After the Raft log is replicated to a majority of tablet-peers and successfully persisted on the majority, the write is applied into the DocDB document storage layer and is subsequently available for reads. After the write is persisted on disk by the document storage layer, the write entries can be purged from the Raft log. This is performed as a controlled background operation without any impact to the foreground operations.

Replication in the primary cluster

The replicas of data can be placed across multiple fault domains. The following examples of a multi-zone deployment with three zones and the replication factor assumed to be 3 demonstrate how replication across fault domains is performed in a cluster.

Multi-zone deployment

In the case of a multi-zone deployment, the data in each of the tablets in a node is replicated across multiple zones using the Raft consensus algorithm. All the read and write queries for the rows that belong to a given tablet are handled by that tablet's leader, as per the following diagram:

Replication across zones

As a part of the Raft replication, each tablet peer first elects a tablet leader responsible for serving reads and writes. The distribution of tablet leaders across different zones is determined by a user-specified data placement policy, which, in the preceding scenario, ensures that in the steady state, each of the zones has an equal number of tablet leaders. The following diagram shows how the tablet leaders are dispersed:

Tablet leader placement

Tablet leaders are balanced across zones and the nodes in a zone.

Tolerating a zone outage

As soon as a zone outage occurs, YugabyteDB assumes that all nodes in that zone become unavailable simultaneously. This results in one-third of the tablets (which have their tablet leaders in the zone that just failed) not being able to serve any requests. The other two-thirds of the tablets are not affected. For the affected one-third, YugabyteDB automatically performs a failover to instances in the other two zones. Once again, the tablets being failed over are distributed across the two remaining zones evenly, as per the following diagram:

Automatic failover

Failure of followers has no impact on reads and writes. Only the tablet leaders serve reads and writes.
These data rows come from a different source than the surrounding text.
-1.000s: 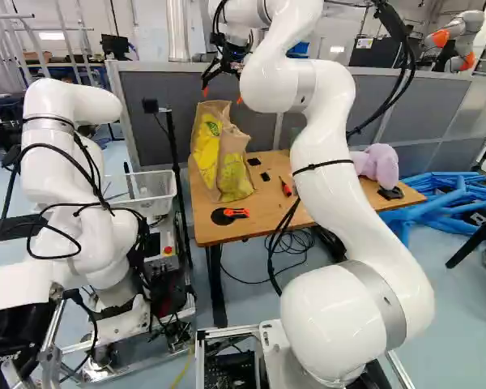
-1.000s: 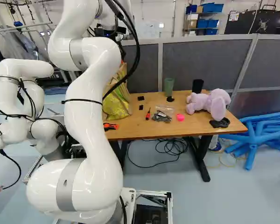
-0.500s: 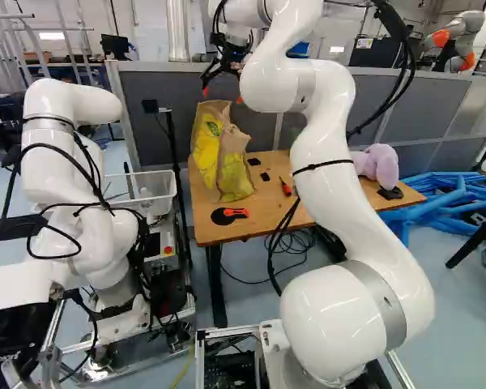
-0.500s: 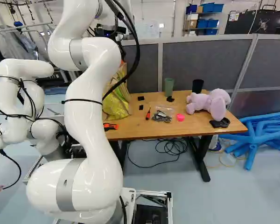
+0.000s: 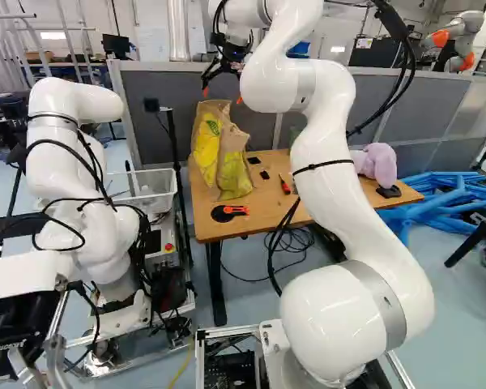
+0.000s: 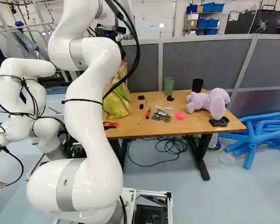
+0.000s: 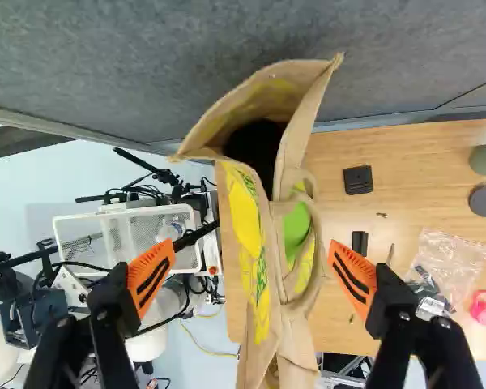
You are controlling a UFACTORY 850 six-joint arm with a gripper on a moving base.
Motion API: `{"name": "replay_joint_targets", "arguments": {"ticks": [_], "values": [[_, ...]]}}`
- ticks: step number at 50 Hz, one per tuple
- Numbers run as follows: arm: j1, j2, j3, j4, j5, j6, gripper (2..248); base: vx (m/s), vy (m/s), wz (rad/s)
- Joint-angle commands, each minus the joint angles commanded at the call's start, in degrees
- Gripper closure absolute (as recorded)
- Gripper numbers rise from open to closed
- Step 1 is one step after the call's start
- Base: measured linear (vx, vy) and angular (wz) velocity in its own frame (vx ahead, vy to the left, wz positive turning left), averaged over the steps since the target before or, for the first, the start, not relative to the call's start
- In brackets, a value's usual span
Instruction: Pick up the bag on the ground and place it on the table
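The brown bag (image 5: 233,166) was seen upright on the wooden table (image 6: 140,128), at the table's left end in the left base view, near the grey partition (image 6: 205,60). In the right base view it was partly hidden by the white arm (image 6: 95,93). The gripper (image 5: 223,96) was held above the bag, with its jaws spread wide. In the wrist view the bag's upper part was framed between the two orange pads (image 7: 152,275), and a gap could be seen on each side. The bag's mouth was turned up, with a dark inside shown, and its sides were printed in yellow and green.

An orange and black tool (image 5: 235,211) was laid by the table's front edge, near the bag. Farther along, a screwdriver (image 6: 148,113), a clear packet of small parts (image 6: 163,115) and a pink object (image 6: 180,116) were spread out. A green cup (image 6: 169,85) and a black cup (image 6: 198,85) were placed behind them, and a lilac plush toy (image 6: 207,101) was set toward the other end. Beside the table, a white crate (image 5: 158,203) and another robot (image 5: 57,170) were seen in the left base view.
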Motion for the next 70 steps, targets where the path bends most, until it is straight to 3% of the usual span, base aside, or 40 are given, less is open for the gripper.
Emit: {"name": "replay_joint_targets", "arguments": {"ticks": [70], "values": [[0.0,0.0,0.0,0.0,0.0,0.0,3,-0.113,-0.054,0.018]]}}
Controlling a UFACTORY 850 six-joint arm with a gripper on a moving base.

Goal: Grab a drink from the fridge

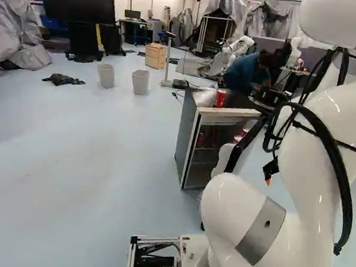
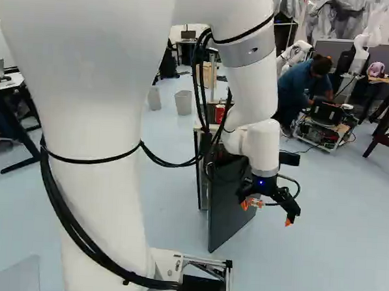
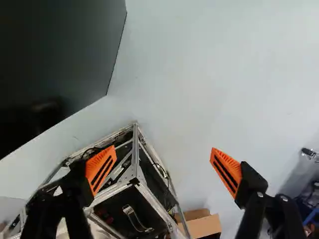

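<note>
My gripper [image 2: 266, 213] wide open, R side of fridge door [image 2: 234, 200], near door's outer face; open floor [image 2: 333, 244] farther R. Red can [image 1: 220, 98] atop fridge [image 1: 186, 134], across door from gripper, well apart w/ door btwn.

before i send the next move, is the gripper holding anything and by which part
Nothing is held: the gripper's two fingers stand wide apart, with no drink or anything else gripped between them.

Glossy white arm; black cables
</note>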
RPO and RTO on zone outage

The recovery point objective (RPO) for each of these tablets is 0, meaning no data is lost in the failover to another zone. The recovery time objective (RTO) is 3 seconds, which is the time window for completing the failover and becoming operational out of the new zones, as per the following diagram:

RPO vs RTO

Follower reads

Only the tablet leader can process user-facing write and read requests. Note that while this is the case for strongly consistent reads, YugabyteDB offers reading from followers with relaxed guarantees, which is desired in some deployment models. All other tablet peers are called followers and merely replicate data. They are available as hot standbys that can take over quickly in case the leader fails.